TASK STATEMENT —
Could you transcribe every entry exactly, leaving nothing out?

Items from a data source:
--- START ---

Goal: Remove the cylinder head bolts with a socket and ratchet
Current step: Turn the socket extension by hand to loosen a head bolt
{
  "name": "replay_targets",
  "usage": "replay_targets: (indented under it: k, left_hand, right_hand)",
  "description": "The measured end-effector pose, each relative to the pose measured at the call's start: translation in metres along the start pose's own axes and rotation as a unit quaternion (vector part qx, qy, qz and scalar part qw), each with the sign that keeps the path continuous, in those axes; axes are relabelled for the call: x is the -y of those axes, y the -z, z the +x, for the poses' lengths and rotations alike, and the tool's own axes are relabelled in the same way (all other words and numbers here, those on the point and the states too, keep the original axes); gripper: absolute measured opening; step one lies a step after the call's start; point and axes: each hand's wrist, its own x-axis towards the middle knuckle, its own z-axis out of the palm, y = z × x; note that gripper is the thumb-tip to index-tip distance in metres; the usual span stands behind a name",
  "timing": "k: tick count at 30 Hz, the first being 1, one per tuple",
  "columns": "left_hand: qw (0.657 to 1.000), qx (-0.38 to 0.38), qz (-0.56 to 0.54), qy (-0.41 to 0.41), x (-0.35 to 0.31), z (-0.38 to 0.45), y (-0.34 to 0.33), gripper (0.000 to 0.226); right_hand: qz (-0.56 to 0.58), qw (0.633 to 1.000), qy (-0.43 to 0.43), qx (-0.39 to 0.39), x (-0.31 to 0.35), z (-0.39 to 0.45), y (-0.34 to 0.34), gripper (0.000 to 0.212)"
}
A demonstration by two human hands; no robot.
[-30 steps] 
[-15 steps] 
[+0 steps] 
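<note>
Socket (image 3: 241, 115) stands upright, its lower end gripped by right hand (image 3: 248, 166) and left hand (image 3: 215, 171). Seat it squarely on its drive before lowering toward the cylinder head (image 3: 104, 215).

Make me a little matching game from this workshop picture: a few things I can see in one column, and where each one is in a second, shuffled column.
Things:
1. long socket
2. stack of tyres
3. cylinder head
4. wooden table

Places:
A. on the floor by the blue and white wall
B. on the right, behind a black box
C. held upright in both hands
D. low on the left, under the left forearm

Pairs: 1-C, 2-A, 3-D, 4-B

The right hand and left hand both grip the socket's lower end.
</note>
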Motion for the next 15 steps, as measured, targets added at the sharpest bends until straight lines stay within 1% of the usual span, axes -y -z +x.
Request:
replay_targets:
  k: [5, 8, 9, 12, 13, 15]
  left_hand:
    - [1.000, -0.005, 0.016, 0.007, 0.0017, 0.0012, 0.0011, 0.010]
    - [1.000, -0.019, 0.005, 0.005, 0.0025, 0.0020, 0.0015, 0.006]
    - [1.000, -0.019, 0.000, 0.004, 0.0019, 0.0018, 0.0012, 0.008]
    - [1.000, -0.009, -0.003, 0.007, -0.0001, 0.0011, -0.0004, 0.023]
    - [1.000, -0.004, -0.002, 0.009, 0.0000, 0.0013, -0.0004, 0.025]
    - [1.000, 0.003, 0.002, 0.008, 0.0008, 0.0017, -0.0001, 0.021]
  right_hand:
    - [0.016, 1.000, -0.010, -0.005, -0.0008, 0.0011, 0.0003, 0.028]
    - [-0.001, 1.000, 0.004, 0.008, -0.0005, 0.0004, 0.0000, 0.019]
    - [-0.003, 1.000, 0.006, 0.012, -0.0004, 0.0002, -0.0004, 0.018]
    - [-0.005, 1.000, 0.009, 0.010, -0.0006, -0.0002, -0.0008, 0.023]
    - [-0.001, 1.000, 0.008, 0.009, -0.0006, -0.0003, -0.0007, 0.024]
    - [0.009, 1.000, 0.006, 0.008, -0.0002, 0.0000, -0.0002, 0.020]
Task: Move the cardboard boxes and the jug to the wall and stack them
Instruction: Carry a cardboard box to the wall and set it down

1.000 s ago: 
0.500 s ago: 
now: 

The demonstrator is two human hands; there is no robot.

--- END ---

OUTPUT OF THE EXERCISE —
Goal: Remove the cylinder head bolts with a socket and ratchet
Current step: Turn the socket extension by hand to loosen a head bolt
{
  "name": "replay_targets",
  "usage": "replay_targets: (indented under it: k, left_hand, right_hand)",
  "description": "The measured end-effector pose, each relative to the pose measured at the call's start: translation in metres along the start pose's own axes and rotation as a unit quaternion (vector part qx, qy, qz and scalar part qw), each with the sign that keeps the path continuous, in those axes; axes are relabelled for the call: x is the -y of those axes, y the -z, z the +x, for the poses' lengths and rotations alike, and the tool's own axes are relabelled in the same way (all other words and numbers here, those on the point and the states too, keep the original axes); gripper: absolute measured opening; step one lies a step after the call's start; point and axes: each hand's wrist, its own x-axis towards the middle knuckle, its own z-axis out of the palm, y = z × x; note that gripper is the thumb-tip to index-tip distance in metres; the usual span stands behind a name",
  "timing": "k: tick count at 30 Hz, the first being 1, one per tuple",
  "columns": "left_hand: qw (0.657 to 1.000), qx (-0.38 to 0.38), qz (-0.56 to 0.54), qy (-0.41 to 0.41), x (-0.35 to 0.31), z (-0.38 to 0.45), y (-0.34 to 0.33), gripper (0.000 to 0.226); right_hand: qz (-0.56 to 0.58), qw (0.633 to 1.000), qy (-0.43 to 0.43), qx (-0.39 to 0.39), x (-0.31 to 0.35), z (-0.39 to 0.45), y (-0.34 to 0.34), gripper (0.000 to 0.212)"
}
A demonstration by two human hands; no robot.
[-30 steps] 
[-15 steps] 
[+0 steps] 
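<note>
Socket (image 3: 241, 115) stands upright, its lower end gripped by right hand (image 3: 248, 166) and left hand (image 3: 215, 171). Seat it squarely on its drive before lowering toward the cylinder head (image 3: 104, 215).

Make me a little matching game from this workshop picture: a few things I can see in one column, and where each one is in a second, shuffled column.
Things:
1. long socket
2. stack of tyres
3. cylinder head
4. wooden table

Places:
A. on the floor by the blue and white wall
B. on the right, behind a black box
C. held upright in both hands
D. low on the left, under the left forearm

Pairs: 1-C, 2-A, 3-D, 4-B

The right hand and left hand both grip the socket's lower end.
</note>
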Motion for the next 15 steps, as measured, targets added at the sharpest bends until straight lines stay within 1% of the usual span, axes -y -z +x.
Request:
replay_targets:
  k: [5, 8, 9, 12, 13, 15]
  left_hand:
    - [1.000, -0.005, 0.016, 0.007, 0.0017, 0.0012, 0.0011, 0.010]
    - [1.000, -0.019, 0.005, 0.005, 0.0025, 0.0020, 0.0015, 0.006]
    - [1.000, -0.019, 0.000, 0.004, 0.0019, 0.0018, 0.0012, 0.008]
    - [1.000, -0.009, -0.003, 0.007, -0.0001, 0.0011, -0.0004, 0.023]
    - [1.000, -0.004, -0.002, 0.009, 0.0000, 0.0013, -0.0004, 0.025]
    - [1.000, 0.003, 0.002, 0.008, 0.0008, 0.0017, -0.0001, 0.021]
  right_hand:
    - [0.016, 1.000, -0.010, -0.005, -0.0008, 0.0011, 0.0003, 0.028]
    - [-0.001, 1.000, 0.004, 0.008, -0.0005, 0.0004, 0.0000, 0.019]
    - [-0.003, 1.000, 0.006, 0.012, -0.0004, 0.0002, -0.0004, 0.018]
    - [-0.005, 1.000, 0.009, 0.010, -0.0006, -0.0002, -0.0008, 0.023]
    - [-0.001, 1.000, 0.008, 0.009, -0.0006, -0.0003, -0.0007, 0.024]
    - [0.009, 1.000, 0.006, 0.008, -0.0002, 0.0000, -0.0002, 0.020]
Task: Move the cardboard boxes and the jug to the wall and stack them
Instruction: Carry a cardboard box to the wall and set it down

1.000 s ago: 
0.500 s ago: 
now: 

The demonstrator is two human hands; there is no robot.

The output contains the complete answer to the exercise.